Sundance Channel
- Sundance Channel logo
- Country: Canada
- Broadcast area: Nationwide
- Headquarters: Toronto, Ontario

Programming
- Picture format: 1080i (HDTV) (2013–2018) 480i (SDTV) (2001–2018)

Ownership
- Owner: CHUM Limited (2001–2006) CTVglobemedia (2006–2010) Corus Entertainment (2010–2018) (branding licensed from AMC Networks from 2010 to 2018)
- Sister channels: MovieTime IFC Showcase Action DejaView CMT ABC Spark W Network CosmoTV BBC Canada

History
- Launched: September 7, 2001; 24 years ago
- Closed: March 1, 2018; 8 years ago (16 years, 5 months and 22 days)
- Former names: Drive-In Classics (2001–2010)

= Sundance Channel (Canada) =

Defunct Canadian TV channel

Sundance Channel was a Canadian English language Category B specialty channel owned by Corus Entertainment that aired various films.

The channel was founded in 2001 as Drive-In Classics by CHUM Limited, the owner of Citytv, that aired Drive-In B films and other programming related to it. Drive-In Classics was acquired by CTVglobemedia in 2007 and was resold to Corus Entertainment in 2009.

In March 2010, Drive-In Classics became Sundance Channel which aired programming focused on independent films, documentaries, music series, dramas and more. The channel closed its doors on March 27, 2018.

==History==
===As Drive-In Classics===
In June 2001, CHUM Limited was given approval from the Canadian Radio-television and Telecommunications Commission (CRTC) to launch a national category 2 specialty channel known as "The Drive-In Channel", with programming described as being centred on "Drive-In B movies and series, as well as occasional magazine-style shows focusing on the genre".

Drive-In Classics logo (2001-2010)

The channel was launched only three months later, on September 7, 2001 at 9:00 p.m. EST under the name "Drive-In Classics", which focused on showing primarily films from the B movie genre, focusing on films popular at the drive-in theatres in the 1950s to 1970s, and a number of television series including The Hilarious House of Frightenstein and Xena: Warrior Princess.

Programming on Drive-In Classics were organized into themes including: Martial Arts Mondays - fight-themed movies, Western Wednesdays - Western movies, Steamy Windshields (Fridays) - teenage-themed movies, Horror Marathon (Saturdays) - horror films and Salem's Lot, various films picked by host Rob Salem, which was ended on August 30, 2009.

In July 2006, Bell Globemedia announced that it would purchase CHUM for an estimated $1.7 billion CAD, included in the sale was Drive-In Classics. The sale was approved by the CRTC in June 2007, with the transaction completed on June 22, 2007 while the Citytv stations were sold to Rogers Media.

On July 14, 2009, CTVglobemedia announced the sale of Drive-In Classics and SexTV: The Channel to Corus Entertainment for $40 million CAD. Before the sale was approved, Corus announced in late September that they planned to rebrand the channel, but did not give any specific details regarding the rebranding.

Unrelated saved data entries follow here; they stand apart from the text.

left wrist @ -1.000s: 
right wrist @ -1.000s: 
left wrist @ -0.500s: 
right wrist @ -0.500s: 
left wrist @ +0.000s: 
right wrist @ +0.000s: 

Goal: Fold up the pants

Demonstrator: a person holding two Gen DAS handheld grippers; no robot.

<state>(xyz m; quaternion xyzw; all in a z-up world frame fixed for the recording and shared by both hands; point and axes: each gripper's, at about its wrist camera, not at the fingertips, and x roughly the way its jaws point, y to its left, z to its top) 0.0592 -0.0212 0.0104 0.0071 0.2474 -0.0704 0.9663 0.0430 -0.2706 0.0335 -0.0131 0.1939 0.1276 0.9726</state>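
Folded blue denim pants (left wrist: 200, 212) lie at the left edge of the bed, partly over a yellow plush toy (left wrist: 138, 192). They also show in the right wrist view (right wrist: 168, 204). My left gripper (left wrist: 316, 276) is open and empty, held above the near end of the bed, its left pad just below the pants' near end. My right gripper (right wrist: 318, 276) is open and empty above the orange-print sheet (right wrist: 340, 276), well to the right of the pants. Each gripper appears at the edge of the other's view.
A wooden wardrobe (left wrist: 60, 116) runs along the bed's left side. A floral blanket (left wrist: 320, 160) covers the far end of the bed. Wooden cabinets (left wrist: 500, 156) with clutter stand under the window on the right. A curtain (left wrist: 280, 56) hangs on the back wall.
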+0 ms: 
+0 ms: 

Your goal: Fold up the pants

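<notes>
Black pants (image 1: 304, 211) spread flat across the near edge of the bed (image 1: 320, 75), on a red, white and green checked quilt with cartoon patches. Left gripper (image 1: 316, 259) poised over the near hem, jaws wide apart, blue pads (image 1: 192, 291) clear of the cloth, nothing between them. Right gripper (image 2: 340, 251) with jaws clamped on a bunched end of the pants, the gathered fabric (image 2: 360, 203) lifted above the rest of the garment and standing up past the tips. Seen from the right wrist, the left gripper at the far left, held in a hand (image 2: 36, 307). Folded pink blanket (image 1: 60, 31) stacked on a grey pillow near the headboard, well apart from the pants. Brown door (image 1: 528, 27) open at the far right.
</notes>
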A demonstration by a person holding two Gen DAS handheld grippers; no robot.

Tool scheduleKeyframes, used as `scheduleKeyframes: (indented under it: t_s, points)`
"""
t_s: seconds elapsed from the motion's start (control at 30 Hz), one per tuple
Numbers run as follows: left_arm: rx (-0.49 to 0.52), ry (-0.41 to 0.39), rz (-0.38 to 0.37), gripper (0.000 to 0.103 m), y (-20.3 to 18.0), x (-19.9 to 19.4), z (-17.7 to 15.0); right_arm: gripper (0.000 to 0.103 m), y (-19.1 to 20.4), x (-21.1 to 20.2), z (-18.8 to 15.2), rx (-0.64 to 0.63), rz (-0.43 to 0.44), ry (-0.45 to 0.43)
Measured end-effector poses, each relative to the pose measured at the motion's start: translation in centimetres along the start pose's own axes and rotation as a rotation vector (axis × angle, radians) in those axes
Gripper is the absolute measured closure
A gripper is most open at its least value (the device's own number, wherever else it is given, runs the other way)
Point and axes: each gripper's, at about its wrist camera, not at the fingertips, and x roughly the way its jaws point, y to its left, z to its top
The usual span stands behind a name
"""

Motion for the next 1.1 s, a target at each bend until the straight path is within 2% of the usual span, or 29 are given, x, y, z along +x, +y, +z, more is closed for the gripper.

The sale was approved by the CRTC on November 19.

===As Sundance Channel===
On December 8, 2009, Corus announced that Drive-In Classics would be rebranded as a Canadian version of Sundance Channel (now known as SundanceTV) on March 1, 2010 under an agreement with the American channel's owner, AMC Networks (formerly known as Rainbow Media Holdings, LLC, a subsidiary of Cablevision), which would not own any stake in the Canadian channel. The channel was rebranded on March 1, 2010 as planned, focusing its programming on independent films, documentaries, scripted drams and comedies, and musical performances.

In February 2018, a notice was posted on Sundance Channel's website that the channel was closed on March 1, 2018. Shortly after this, the channel space that was created by Drive-In Classics in 2001 simply ceased to exist. The CRTC revoked the channel's broadcast license on March 27, 2018.

==Programming==
Includes former programming as of December 2014.

Acquired from SundanceTV
- Girls Who Like Boys Who Like Boys
- Iconoclasts
- Love Lust
- The Red Road
- Push Girls

Other Acquired Programming
- The Hour
- Innovators in Music
- Land Girls
- London Live
- Monty Python's Flying Circus
- Rake
- Shameless
- Video Killed the Radio Star

==Sundance Channel HD==
Telus has announced on their website that they will carry the HD feed of Sundance Channel (Canada). Shaw Direct and Bell Satellite TV never launched it in time due to the channel's closure.